- **Extracted information**:
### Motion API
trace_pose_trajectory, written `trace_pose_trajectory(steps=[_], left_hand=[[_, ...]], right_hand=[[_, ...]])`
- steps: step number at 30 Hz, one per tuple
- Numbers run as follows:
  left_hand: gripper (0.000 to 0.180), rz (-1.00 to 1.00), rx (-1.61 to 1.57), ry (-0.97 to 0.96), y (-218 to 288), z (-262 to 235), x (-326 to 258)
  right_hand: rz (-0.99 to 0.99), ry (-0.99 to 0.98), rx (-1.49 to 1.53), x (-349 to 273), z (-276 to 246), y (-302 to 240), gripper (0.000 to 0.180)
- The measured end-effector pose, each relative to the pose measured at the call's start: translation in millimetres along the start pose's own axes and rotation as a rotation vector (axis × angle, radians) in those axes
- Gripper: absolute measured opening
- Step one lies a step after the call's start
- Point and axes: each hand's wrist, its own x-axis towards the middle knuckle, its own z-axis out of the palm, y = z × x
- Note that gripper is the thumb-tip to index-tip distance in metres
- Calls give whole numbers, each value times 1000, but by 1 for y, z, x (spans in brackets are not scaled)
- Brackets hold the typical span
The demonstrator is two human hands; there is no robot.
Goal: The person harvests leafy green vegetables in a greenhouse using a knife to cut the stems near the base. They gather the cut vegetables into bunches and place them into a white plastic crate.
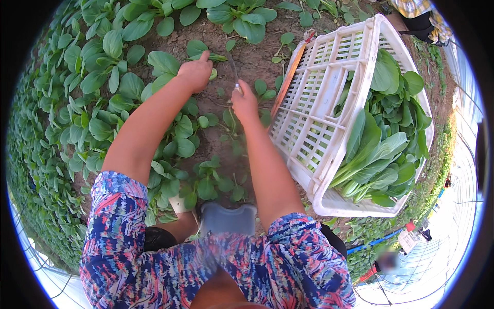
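Patterned in blue, pink and white, our short-sleeved shirt (170, 273) fills the lower edge, with a translucent grey-blue container (229, 219) just beyond it, between our knees. Both bare forearms reach forward over brown soil (211, 105). Our left hand (195, 74) is curled closed, seemingly around a leafy plant (163, 63): broad green leaves spread to its left and a pale stalk end shows at its right. The inner fingers are hidden, so we cannot tell exactly how they grip.

Just beside it, our right hand (244, 103) is wrapped closed around the handle of a knife (233, 64), its narrow blade pointing away from us, close to a small leaf.

To our left, we see dense rows of green plants (98, 129). To our right, a white slatted crate (358, 100) stands near the right forearm, heaped with loose leafy greens (383, 149); an orange-brown strip (289, 77) runs along its near side. At the upper right, we glimpse part of another person in a yellow plaid garment (414, 7).
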Motion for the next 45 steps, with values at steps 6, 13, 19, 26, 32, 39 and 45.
trace_pose_trajectory(steps=[6,13,19,26,32,39,45], left_hand=[[45,-5,-38,23,-10,15,-1],[47,-43,-94,72,-11,14,-10],[56,153,-245,181,9,-42,-102],[64,225,-495,61,48,-35,-252],[54,216,-933,223,48,22,-301],[50,-32,-1639,-2,63,5,-269],[49,44,-820,-234,51,21,-224]], right_hand=[[15,23,-226,-13,-2,-31,43],[9,-6,-252,-2,2,-18,42],[-64,70,346,-43,-14,-70,49],[-135,-241,493,-129,-29,-128,57],[-197,-120,105,-180,-40,-104,54],[-153,-303,221,-213,-20,-100,52],[27,-222,262,-175,-39,-65,49]])
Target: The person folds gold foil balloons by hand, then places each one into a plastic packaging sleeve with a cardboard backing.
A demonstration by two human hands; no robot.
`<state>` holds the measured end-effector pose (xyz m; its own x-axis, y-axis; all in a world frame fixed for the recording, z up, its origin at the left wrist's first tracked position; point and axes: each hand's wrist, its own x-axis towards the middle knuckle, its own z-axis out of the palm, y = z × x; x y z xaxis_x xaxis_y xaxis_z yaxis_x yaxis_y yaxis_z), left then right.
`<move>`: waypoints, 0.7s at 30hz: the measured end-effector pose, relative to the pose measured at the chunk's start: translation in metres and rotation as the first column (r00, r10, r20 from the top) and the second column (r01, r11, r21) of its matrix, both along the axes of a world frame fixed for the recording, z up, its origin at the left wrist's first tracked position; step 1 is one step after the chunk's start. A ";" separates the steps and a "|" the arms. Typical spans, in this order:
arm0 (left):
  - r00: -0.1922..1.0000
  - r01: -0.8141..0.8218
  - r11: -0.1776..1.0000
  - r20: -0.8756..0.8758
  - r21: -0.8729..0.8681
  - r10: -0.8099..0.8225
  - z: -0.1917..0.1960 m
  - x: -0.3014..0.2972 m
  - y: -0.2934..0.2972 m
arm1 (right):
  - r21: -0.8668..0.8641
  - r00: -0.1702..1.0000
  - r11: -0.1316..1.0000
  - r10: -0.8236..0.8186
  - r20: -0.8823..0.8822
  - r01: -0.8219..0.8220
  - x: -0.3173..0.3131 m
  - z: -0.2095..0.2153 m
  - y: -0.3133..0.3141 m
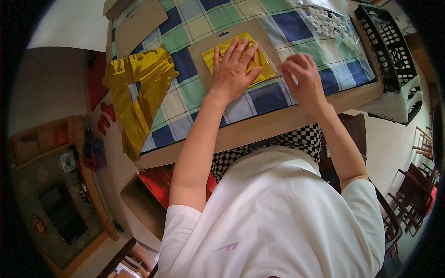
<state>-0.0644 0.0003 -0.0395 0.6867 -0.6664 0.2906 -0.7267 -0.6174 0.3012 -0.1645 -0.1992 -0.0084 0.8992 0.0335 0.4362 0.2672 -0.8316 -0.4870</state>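
Note:
My left hand (233, 69) lies flat with its fingers spread over a folded gold foil piece (265, 69). Beneath that foil is a brown cardboard backing card (198, 52) with a small hanging slot at its far edge. By the card's right edge, my right hand (303, 79) is raised with fingers curled toward the thumb, slightly blurred; whatever it may pinch does not show. A larger flat gold foil shape (141, 88), like an uninflated balloon, spreads over the table's left edge and hangs down in part.
A checked cloth (259, 99) covers the table. More brown card (141, 25) lies at the far left. White tangled pieces (327, 23) sit at the far right, near a black plastic crate (389, 51) with clear plastic bags (394, 104). A cardboard box (143, 199) stands below the table.

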 end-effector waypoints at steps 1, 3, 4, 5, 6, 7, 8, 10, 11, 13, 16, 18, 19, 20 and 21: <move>1.000 -0.005 1.000 0.000 -0.008 0.005 0.000 0.000 0.000 | -0.047 0.998 0.999 0.024 -0.060 -0.027 -0.010 0.002 0.001; 1.000 -0.006 1.000 -0.001 -0.019 0.006 0.000 0.000 -0.002 | -0.051 0.997 0.999 0.005 -0.075 -0.008 -0.026 0.001 0.005; 1.000 -0.008 1.000 0.002 -0.014 0.008 0.001 0.000 -0.002 | -0.053 0.996 0.999 -0.015 -0.091 0.011 -0.032 0.000 0.006; 1.000 -0.011 1.000 0.004 -0.008 0.011 0.001 -0.001 -0.003 | -0.053 0.995 0.997 -0.065 -0.076 0.061 -0.033 0.000 0.008; 1.000 -0.006 1.000 0.002 -0.006 0.006 0.001 -0.001 -0.003 | -0.051 0.995 0.997 -0.069 -0.078 0.065 -0.032 0.001 0.010; 1.000 -0.007 1.000 0.004 -0.005 0.007 0.002 0.000 -0.004 | -0.073 0.993 0.992 -0.105 -0.050 0.101 -0.030 0.001 0.012; 1.000 -0.008 1.000 0.005 -0.004 0.008 0.002 0.000 -0.004 | -0.094 0.990 0.986 -0.140 -0.021 0.137 -0.028 0.002 0.013; 1.000 -0.010 1.000 -0.008 -0.002 0.010 0.003 0.001 -0.003 | -0.071 0.991 0.988 -0.135 0.006 0.135 -0.021 0.001 0.015; 1.000 -0.017 1.000 -0.020 -0.002 0.017 0.003 0.001 -0.003 | -0.051 0.991 0.991 -0.126 0.035 0.127 -0.019 0.001 0.016; 1.000 -0.010 1.000 -0.029 -0.016 0.010 0.003 0.001 -0.003 | -0.081 0.993 0.990 -0.114 0.016 0.114 -0.026 0.002 0.014; 0.999 -0.009 0.999 -0.044 -0.031 0.008 0.004 0.000 -0.002 | -0.104 0.994 0.989 -0.108 -0.004 0.107 -0.033 0.002 0.013; 0.999 -0.011 0.999 -0.048 -0.030 0.009 0.005 0.000 -0.002 | -0.094 0.993 0.989 -0.119 -0.004 0.118 -0.033 0.002 0.013; 0.999 -0.004 0.999 -0.047 -0.042 0.002 0.005 0.000 -0.002 | -0.108 0.992 0.986 -0.129 0.006 0.129 -0.032 0.002 0.013; 0.999 0.002 0.999 -0.045 -0.053 -0.005 0.006 -0.001 -0.002 | -0.122 0.990 0.982 -0.140 0.017 0.141 -0.031 0.002 0.014; 0.999 0.004 0.999 -0.044 -0.052 -0.006 0.006 -0.001 -0.001 | -0.120 0.990 0.982 -0.142 0.017 0.143 -0.028 -0.001 0.016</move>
<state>-0.0654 -0.0012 -0.0335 0.6964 -0.6546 0.2942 -0.7149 -0.5967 0.3645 -0.1925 -0.1831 -0.0090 0.8949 -0.0413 0.4444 0.1458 -0.9140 -0.3785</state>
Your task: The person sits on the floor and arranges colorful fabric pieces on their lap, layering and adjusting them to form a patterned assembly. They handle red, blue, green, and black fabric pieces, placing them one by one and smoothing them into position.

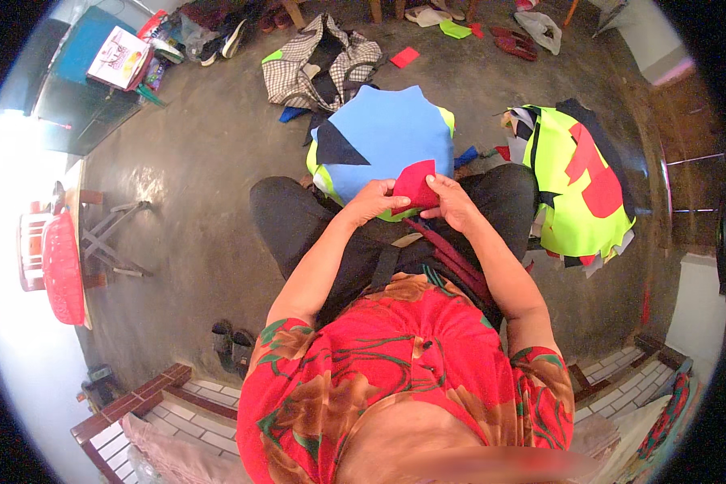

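Note:
I sit with dark trousers, and a round stack of fabric pieces (387,133), blue on top with a black triangle and lime green beneath, rests at my knees. Both hands hold a red fabric piece (415,181) at the stack's near edge. My left hand (373,200) pinches its left side, while my right hand (452,203) grips its right side. Dark red strips (452,254) lie across my lap below the hands.
To my right lies a pile of lime green, red and black fabric pieces (577,189). A checked bag (319,60), scraps and sandals are on the floor ahead. On the left stand a red basket (62,266) and a folding stool (109,238). Dark shoes (232,343) sit by a tiled step.

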A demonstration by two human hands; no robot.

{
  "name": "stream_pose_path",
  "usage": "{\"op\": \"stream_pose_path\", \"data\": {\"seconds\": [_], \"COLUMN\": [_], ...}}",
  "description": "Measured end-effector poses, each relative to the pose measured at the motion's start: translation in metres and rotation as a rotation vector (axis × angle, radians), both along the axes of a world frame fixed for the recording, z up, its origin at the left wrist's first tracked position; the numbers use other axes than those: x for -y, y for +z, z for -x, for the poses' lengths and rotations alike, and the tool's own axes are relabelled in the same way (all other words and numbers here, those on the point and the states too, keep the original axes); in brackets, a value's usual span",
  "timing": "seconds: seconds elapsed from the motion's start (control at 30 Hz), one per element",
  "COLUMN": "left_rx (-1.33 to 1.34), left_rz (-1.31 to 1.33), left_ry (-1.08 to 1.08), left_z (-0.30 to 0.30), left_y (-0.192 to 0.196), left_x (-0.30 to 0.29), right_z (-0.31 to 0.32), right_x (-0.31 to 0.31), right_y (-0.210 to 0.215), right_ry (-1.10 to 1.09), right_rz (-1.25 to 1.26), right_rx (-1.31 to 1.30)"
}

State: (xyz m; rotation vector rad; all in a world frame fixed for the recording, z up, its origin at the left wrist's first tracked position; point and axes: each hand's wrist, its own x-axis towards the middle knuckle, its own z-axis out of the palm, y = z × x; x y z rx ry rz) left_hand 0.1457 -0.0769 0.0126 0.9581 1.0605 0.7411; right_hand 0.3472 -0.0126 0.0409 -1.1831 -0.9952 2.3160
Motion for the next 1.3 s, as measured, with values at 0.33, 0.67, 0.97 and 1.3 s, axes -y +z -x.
{"op": "stream_pose_path", "data": {"seconds": [0.33,0.67,0.97,1.3], "left_rx": [-0.173,0.354,0.031,-0.754], "left_rz": [-0.140,-0.406,0.117,-0.275], "left_ry": [0.578,0.710,0.801,0.621], "left_z": [0.015,0.073,0.095,0.085], "left_y": [-0.009,0.027,-0.059,-0.059], "left_x": [-0.025,-0.097,-0.073,-0.067], "right_z": [-0.007,-0.004,-0.004,-0.003], "right_x": [-0.008,-0.011,-0.012,-0.011], "right_y": [-0.022,-0.025,-0.025,-0.026], "right_ry": [-0.205,-0.012,0.013,0.049], "right_rz": [-0.047,-0.109,-0.100,-0.119], "right_rx": [0.062,0.097,0.132,0.155]}}
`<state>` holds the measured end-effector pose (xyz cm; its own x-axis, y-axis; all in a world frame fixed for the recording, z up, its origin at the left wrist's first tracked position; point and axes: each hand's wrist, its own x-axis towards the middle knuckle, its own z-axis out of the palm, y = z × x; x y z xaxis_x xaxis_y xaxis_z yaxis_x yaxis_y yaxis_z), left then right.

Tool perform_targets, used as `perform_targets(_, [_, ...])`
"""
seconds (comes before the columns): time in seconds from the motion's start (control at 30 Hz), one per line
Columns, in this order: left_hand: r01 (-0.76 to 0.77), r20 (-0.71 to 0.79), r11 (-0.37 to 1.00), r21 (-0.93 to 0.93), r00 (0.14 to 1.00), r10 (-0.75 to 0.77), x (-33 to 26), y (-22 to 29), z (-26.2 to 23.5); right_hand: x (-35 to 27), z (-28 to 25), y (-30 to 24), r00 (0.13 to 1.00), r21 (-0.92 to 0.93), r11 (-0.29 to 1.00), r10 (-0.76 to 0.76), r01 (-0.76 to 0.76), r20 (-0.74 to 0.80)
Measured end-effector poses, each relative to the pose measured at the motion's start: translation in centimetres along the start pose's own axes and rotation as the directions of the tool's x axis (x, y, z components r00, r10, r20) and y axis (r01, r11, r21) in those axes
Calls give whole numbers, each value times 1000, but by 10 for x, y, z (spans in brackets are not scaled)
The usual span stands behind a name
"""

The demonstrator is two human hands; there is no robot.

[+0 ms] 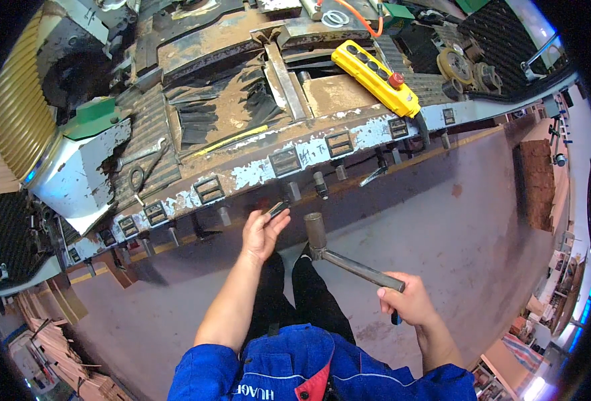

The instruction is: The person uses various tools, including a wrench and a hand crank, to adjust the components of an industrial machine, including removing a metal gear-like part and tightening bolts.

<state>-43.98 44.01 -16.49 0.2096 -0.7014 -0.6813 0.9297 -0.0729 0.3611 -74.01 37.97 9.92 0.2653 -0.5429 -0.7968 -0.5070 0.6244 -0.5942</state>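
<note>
My right hand (pixel 409 301) is wrapped round the handle of a tubular socket wrench (pixel 359 266). At the handle's far end, the wrench's short, wide tube stands crosswise, apart from the machine. A small blue-and-black end of something (pixel 395 317) sticks out below the right fingers; its kind is hidden. Farther left, my left hand (pixel 262 234) pinches a small dark piece with a brass-coloured strip (pixel 277 209) between thumb and fingers. That hand is just below the machine's front edge (pixel 249 175), near a row of downward-pointing bolts (pixel 320 186).
A yellow push-button control box (pixel 376 77) with a red button lies on the dusty machine bed. An open-end wrench (pixel 142 154) and scissors (pixel 150 170) rest at the left, near a ribbed yellow hose (pixel 18 107). Stacked brown sheets (pixel 537 184) stand at the right.
</note>
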Motion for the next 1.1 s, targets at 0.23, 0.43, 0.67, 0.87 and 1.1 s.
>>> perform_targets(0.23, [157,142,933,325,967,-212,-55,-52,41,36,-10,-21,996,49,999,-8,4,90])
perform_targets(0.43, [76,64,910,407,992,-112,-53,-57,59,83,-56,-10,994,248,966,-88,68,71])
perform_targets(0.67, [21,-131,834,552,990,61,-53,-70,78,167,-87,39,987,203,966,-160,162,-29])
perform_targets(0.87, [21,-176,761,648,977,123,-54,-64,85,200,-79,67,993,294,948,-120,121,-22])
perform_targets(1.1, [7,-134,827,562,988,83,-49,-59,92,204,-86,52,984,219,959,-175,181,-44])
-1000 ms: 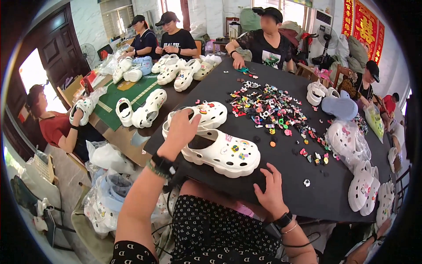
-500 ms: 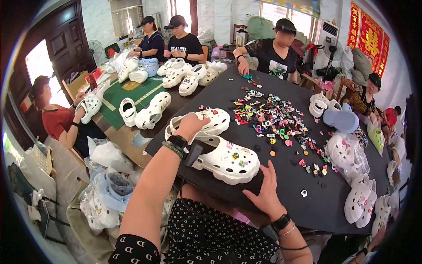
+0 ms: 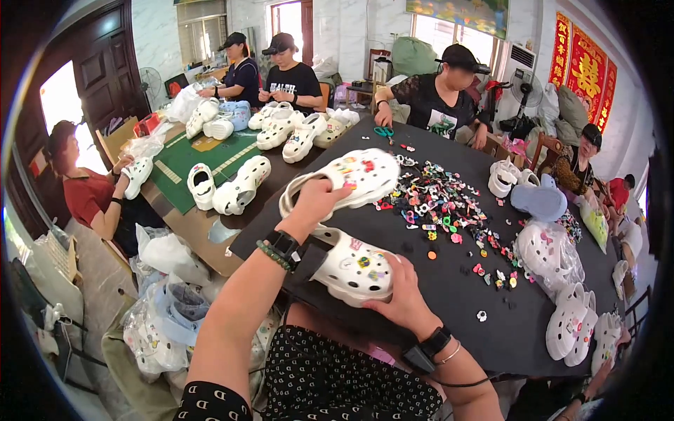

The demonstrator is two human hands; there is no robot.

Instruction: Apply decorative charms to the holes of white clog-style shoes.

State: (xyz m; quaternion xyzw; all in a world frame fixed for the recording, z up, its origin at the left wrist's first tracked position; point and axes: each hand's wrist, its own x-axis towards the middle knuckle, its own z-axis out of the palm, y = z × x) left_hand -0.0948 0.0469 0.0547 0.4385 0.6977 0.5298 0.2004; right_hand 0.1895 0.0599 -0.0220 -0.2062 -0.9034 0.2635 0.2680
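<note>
My left hand (image 3: 317, 206) is closed around the side of a white clog (image 3: 375, 177), which is tilted with its holed upper and colourful charms showing. Nearer to me, a second white clog (image 3: 351, 275) rests at the table edge, with several charms on its upper. My right hand (image 3: 407, 296) grips its toe, fingers over the top and thumb low along the front. My left wrist partly covers its heel end. Beyond the clogs, a heap of small colourful shoe charms (image 3: 439, 200) is spread over the black table (image 3: 421, 337).
Bagged clogs (image 3: 551, 252) and a loose white pair (image 3: 572, 326) lie along the table's right side. More clogs (image 3: 228, 186) stand on the green mat (image 3: 184, 184) at left. Across the table a person's hand is at teal scissors (image 3: 383, 131). Other people sit around.
My left hand has lifted the far clog and shifted it right, tilting it. My right hand, open beside the near clog before, has closed on its toe.
</note>
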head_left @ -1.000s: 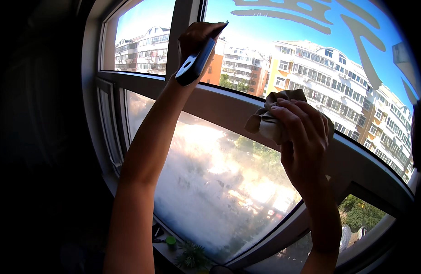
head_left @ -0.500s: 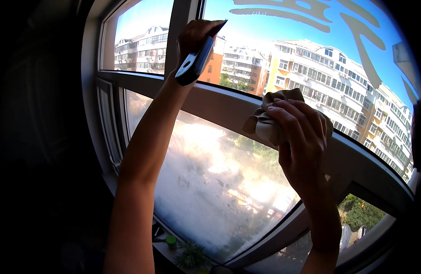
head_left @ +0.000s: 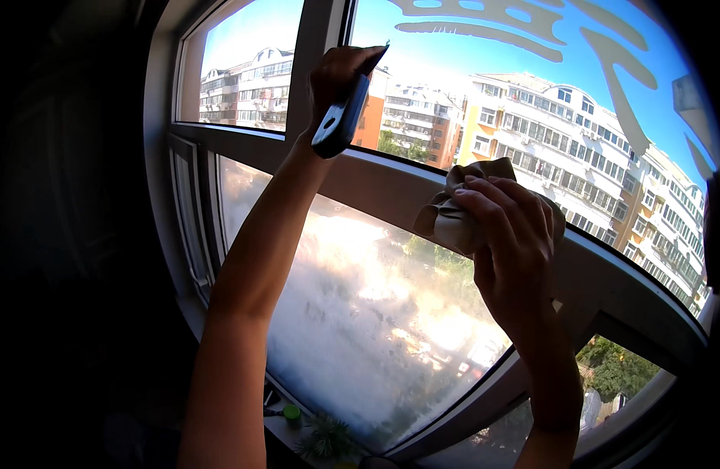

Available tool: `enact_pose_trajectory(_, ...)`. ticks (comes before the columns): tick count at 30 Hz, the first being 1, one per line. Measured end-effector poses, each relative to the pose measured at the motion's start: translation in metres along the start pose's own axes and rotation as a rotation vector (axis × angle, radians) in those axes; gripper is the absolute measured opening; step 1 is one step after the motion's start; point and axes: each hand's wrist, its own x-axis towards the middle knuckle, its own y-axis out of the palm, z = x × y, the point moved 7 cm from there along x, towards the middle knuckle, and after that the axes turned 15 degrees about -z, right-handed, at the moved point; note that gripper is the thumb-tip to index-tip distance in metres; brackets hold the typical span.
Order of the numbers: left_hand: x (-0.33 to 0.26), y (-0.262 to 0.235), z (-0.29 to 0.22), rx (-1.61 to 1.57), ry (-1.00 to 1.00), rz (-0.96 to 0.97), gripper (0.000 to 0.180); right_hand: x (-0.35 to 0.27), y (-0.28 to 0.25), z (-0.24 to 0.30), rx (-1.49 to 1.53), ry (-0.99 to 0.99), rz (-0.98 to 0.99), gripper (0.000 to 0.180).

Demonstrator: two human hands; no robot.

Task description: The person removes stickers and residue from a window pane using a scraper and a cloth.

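My left hand (head_left: 335, 76) is raised to the upper window pane (head_left: 430, 62), beside the upright frame bar. Its fingers are closed round a dark-handled scraper (head_left: 341, 121) with a hole in the handle's end. A thin dark corner of it shows past the fingers, close to the glass; whether it touches I cannot tell. My right hand (head_left: 516, 234) grips a bunched grey-beige cloth (head_left: 456, 223) by the horizontal frame bar (head_left: 375, 184), at the lower edge of the same pane.
Below the bar, a hazy lower pane (head_left: 360, 328) lets bright light through. Pale lettering (head_left: 485, 35) marks the upper glass. A green-lidded container (head_left: 292, 414) and a spiky plant (head_left: 327, 438) stand on the sill. Outside are apartment buildings (head_left: 563, 125). The left side is dark.
The view has shifted slightly, and the window sits a little lower in it. My left hand and the scraper appear slightly lower and further right. Both hands keep their grip.
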Motion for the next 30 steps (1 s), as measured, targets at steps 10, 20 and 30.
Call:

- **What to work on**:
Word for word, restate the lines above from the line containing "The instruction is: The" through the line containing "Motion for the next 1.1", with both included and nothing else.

- **Result of this task**:
The instruction is: The person uses various tools, including a wrench and a hand crank, to adjust the components of an industrial machine, including removing a metal gear-like part and tightening bolts.

<state>-43.98 44.01 -16.49 0.2096 -0.7014 -0.6813 0.9297 -0.0729 0.3611 -74.01 37.97 9.92 0.2653 -0.5429 -0.7968 -0.5070 0.6244 -0.5942</state>
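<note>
My right hand (pixel 409 301) is wrapped round the handle of a tubular socket wrench (pixel 359 266). At the handle's far end, the wrench's short, wide tube stands crosswise, apart from the machine. A small blue-and-black end of something (pixel 395 317) sticks out below the right fingers; its kind is hidden. Farther left, my left hand (pixel 262 234) pinches a small dark piece with a brass-coloured strip (pixel 277 209) between thumb and fingers. That hand is just below the machine's front edge (pixel 249 175), near a row of downward-pointing bolts (pixel 320 186).
A yellow push-button control box (pixel 376 77) with a red button lies on the dusty machine bed. An open-end wrench (pixel 142 154) and scissors (pixel 150 170) rest at the left, near a ribbed yellow hose (pixel 18 107). Stacked brown sheets (pixel 537 184) stand at the right.
</note>
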Motion for the next 1.1 s, targets at 0.23, 0.43, 0.67, 0.87 and 1.1 s.

Nothing more is required for this answer.